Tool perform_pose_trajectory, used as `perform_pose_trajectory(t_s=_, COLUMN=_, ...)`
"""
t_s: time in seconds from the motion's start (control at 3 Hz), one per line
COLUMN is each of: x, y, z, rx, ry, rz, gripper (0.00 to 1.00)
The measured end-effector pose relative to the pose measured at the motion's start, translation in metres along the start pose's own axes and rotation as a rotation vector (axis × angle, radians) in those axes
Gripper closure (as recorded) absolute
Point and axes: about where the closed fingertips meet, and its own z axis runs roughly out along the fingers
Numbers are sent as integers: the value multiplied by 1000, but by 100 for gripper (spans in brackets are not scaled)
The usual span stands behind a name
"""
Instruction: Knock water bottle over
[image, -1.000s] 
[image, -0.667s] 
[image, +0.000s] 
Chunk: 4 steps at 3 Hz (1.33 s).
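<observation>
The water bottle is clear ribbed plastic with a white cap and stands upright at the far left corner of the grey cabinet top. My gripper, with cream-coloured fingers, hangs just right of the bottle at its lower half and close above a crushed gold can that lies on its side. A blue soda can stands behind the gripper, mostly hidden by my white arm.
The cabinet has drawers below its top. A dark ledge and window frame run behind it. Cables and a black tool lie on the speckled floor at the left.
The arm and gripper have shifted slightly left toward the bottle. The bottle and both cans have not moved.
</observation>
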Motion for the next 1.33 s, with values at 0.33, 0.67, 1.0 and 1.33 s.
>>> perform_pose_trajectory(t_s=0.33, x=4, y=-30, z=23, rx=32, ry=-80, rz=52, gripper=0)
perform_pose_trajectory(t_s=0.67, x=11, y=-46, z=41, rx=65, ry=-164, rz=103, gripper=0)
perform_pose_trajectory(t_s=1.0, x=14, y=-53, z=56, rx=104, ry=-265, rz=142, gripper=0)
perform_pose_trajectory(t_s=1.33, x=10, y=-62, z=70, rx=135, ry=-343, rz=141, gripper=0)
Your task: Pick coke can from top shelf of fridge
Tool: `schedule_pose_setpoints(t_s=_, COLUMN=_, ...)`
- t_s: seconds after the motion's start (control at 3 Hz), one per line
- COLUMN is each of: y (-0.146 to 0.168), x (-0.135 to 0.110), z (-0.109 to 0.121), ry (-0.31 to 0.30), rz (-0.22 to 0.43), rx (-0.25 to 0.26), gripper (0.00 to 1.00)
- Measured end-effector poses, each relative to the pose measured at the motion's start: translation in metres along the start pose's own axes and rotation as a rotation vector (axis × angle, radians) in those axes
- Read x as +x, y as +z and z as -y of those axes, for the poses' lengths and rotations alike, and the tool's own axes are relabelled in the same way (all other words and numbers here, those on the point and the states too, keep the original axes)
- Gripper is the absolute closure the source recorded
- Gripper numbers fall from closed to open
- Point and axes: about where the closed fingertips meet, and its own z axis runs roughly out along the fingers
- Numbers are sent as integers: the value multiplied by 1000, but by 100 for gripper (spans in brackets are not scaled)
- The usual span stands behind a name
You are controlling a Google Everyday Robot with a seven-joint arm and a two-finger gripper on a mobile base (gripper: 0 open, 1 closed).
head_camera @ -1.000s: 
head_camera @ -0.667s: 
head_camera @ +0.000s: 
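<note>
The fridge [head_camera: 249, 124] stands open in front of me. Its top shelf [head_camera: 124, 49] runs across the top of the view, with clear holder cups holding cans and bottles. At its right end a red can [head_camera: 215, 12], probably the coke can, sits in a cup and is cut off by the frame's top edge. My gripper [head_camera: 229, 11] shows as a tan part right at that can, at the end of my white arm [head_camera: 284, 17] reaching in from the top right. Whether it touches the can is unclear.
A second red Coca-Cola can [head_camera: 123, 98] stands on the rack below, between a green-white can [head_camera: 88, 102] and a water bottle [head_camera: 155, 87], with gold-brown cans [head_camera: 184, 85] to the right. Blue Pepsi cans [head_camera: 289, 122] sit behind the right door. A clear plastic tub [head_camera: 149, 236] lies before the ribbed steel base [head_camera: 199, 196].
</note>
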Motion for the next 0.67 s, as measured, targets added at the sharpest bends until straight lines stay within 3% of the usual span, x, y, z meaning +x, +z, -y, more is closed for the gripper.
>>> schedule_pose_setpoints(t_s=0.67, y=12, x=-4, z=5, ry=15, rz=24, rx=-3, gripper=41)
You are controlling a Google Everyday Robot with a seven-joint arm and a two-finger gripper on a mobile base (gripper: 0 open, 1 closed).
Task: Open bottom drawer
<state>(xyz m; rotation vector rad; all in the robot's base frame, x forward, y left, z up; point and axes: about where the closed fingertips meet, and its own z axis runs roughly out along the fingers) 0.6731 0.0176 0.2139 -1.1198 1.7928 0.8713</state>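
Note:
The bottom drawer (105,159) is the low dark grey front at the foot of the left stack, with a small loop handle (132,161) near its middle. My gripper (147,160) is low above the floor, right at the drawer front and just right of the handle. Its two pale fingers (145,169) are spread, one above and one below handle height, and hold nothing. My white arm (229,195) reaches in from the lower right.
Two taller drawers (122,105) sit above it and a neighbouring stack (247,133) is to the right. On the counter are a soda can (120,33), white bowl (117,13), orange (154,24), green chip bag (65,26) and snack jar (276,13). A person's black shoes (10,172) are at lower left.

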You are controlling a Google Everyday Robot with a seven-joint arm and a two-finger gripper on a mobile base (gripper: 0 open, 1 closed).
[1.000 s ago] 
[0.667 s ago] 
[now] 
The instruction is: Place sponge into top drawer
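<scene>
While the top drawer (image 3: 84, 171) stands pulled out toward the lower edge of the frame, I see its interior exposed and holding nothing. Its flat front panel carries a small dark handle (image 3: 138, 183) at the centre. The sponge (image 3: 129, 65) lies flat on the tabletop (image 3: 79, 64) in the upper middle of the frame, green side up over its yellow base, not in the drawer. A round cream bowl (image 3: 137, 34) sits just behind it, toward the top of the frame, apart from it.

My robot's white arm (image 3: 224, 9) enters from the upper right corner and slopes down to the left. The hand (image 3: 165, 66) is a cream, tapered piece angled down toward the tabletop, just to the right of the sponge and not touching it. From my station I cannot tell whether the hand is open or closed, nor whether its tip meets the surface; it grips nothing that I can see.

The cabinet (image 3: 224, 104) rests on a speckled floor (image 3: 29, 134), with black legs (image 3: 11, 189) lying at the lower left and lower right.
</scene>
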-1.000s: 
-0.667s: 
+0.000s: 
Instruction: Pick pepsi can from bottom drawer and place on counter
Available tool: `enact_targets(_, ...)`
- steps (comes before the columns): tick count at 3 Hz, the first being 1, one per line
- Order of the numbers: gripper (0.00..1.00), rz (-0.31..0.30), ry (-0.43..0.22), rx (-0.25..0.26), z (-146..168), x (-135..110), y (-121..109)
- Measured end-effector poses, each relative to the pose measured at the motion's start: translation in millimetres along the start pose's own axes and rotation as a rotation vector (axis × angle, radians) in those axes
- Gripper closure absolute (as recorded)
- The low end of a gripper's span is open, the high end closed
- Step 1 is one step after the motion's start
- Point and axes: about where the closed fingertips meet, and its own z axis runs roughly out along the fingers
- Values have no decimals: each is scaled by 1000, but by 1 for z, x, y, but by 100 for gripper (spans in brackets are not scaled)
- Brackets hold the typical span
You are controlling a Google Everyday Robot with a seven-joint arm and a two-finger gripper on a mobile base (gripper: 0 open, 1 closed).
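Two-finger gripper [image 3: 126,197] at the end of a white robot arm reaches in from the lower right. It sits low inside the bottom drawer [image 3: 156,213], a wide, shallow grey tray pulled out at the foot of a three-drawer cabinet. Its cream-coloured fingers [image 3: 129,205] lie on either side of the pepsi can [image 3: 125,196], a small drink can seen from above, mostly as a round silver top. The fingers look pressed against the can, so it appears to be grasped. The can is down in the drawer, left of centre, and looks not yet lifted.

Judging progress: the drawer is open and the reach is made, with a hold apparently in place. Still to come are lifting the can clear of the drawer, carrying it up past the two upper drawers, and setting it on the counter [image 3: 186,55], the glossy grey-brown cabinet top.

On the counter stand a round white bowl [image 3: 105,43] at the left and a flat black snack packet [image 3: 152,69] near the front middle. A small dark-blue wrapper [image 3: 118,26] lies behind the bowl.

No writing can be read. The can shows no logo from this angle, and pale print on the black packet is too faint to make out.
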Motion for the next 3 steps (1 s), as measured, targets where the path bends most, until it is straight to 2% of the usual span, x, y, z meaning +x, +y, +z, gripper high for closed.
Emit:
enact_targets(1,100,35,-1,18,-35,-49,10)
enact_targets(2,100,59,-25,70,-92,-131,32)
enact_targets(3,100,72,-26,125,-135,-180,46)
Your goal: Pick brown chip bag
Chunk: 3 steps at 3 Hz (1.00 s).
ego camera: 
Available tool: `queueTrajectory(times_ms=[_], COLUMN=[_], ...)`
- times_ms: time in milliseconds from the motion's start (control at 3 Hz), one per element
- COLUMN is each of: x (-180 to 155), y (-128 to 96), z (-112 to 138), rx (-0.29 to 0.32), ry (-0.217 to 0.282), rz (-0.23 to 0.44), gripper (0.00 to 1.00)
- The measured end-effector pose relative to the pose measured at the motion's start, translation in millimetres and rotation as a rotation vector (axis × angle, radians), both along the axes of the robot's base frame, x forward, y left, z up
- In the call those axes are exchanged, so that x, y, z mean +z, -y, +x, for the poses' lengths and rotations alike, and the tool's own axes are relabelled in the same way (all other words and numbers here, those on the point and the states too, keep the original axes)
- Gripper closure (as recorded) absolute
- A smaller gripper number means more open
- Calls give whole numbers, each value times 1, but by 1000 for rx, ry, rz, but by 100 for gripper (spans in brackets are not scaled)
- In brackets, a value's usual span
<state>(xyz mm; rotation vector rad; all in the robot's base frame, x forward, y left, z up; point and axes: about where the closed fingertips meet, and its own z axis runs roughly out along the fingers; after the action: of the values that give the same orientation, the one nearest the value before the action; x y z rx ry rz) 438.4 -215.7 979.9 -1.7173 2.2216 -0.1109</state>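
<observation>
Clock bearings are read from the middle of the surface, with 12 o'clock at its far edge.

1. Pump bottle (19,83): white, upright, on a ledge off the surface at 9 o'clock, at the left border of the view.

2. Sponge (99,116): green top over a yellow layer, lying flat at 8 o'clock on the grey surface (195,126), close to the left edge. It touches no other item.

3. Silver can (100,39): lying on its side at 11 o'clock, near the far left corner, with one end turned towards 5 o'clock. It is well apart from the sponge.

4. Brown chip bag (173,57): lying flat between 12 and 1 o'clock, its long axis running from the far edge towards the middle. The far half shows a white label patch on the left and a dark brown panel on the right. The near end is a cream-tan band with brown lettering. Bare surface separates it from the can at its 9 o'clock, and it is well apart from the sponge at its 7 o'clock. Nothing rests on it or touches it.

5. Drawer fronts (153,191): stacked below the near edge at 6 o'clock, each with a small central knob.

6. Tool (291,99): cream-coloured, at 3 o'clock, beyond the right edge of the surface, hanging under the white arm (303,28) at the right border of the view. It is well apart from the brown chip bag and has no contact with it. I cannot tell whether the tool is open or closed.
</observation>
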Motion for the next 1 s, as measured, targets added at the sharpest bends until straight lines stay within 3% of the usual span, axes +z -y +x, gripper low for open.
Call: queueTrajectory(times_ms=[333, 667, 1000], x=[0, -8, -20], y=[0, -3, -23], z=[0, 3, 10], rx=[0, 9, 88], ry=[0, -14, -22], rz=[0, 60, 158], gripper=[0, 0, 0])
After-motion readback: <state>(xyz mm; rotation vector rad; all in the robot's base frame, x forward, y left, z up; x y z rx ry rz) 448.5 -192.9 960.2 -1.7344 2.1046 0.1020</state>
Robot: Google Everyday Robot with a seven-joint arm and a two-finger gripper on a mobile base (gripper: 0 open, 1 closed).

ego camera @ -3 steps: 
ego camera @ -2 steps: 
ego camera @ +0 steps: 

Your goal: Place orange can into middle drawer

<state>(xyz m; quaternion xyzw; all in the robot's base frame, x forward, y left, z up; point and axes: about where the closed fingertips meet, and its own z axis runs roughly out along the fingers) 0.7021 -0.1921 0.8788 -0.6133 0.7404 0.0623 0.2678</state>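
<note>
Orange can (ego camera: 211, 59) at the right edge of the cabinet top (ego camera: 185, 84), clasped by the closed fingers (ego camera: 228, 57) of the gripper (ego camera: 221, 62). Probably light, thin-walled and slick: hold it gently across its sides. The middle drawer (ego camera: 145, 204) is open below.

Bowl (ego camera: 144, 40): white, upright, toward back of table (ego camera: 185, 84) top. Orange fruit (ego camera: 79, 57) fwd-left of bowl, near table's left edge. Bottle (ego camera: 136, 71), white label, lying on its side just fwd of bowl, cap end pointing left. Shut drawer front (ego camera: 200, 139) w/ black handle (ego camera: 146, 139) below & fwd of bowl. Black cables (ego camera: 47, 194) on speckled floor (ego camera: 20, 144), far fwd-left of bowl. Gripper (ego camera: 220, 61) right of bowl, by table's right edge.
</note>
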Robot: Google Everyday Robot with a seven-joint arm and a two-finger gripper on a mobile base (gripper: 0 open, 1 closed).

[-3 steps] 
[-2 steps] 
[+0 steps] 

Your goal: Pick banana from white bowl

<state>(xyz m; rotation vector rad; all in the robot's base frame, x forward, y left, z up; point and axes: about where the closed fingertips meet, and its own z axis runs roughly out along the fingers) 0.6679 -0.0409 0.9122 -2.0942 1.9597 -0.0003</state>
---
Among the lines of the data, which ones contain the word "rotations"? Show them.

» **Exercise response**:
- Read x as +x, y as +z and z as -y of those axes, for the poses' lengths and rotations alike, and the tool's own axes are relabelled in the same way (all other words and numbers here, those on the point and the states too, keep the original axes)
- In the call those axes are exchanged, so that x, y, z mean +z, -y, +x, for the poses' lengths and rotations alike, and the tool's own axes are relabelled in the same way (all other words and numbers here, those on the point and the states too, keep the original axes)

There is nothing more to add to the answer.